Le type de la porte romaine dans sa forme la plus imposante ne se complète que dans une imitation très tardive, à peu près du sixième siècle : la Porta Nigra à Trèves. C’est la seule qui montre tout le développement que comportait le double passage dont la profondeur fait un large monument avec deux étages supérieurs à jour et deux avant-corps de bâtiment semi-circulaires qui le décorent à l’extérieur. D’ailleurs la Gaule ancienne renferme encore des portes plus monumentales que l’Italie romaine.

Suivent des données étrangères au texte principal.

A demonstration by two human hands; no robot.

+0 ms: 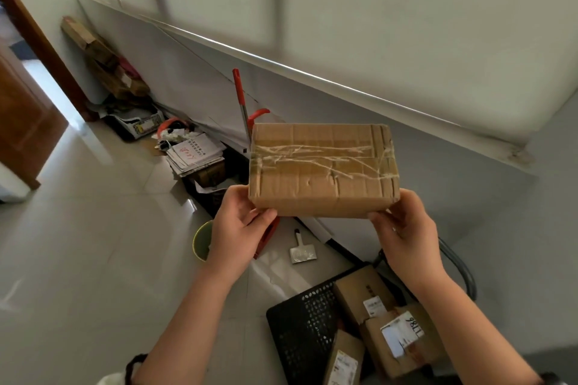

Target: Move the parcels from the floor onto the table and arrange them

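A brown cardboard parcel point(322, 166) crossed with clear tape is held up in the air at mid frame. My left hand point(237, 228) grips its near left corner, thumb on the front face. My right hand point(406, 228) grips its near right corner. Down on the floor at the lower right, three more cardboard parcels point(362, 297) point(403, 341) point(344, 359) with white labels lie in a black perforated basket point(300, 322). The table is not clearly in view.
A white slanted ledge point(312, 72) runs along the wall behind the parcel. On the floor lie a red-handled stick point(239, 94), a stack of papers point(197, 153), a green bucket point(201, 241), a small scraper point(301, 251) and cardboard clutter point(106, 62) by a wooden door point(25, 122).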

Les bâtiments d’utilité les plus simples prennent sous les mains romaines un caractère sinon artistique, du moins toujours monumental. Le principe initial de construire avec toute la perfection et la solidité possibles indique une pensée de durée éternelle, dont notre temps ne peut se vanter pour ses édifices d’utilité les plus considérables, parce que, en fait, il construit seulement « jusqu’à nouvel ordre », avec l’arrière-pensée d’innovations possibles et des changements qui en résulteraient. Nos édifices ne donnent aussi que rarement l’impression sans mélange de la profusion des ressources, parce qu’ils sont exécutés par spéculation et par soumission. Cette manière de voir est celle des étrangers qu’on entend parfois critiquer à Rome, par exemple, les aqueducs [e] immenses qui traversent la Campagne. Pourquoi amener du dehors tant d’eau dans la ville ? et, s’il le fallait, ne pouvait-on atteindre le même but avec le tiers de ces dépenses ? C’eût été toujours une bonne affaire. À cela il n’y a absolument rien à répondre,sinon qu’un jour l’histoire du monde a voulu un peuple qui essayât de marquer tout ce qu’il faisait du sceau de l’éternité, de même qu’aujourd’hui elle donne aux peuples d’autres missions. Au reste, l’ancienne Rome avec ses dix-neuf conduites d’eau en « perdait beaucoup par le fait, c’est-à-dire qu’elle la distribuait », pour le plus bel ornement de toute la ville, entre d’innombrables fontaines[1] ; une quantité énorme alimentait aussi les thermes, encore un luxe aux yeux des peuples modernes, qui ont déclaré qu’il était en somme inutile de se bai-

  1. La seule qui soit encore reconnaissable est la fontaine appelée Meta Sudans [f] près le Colisée.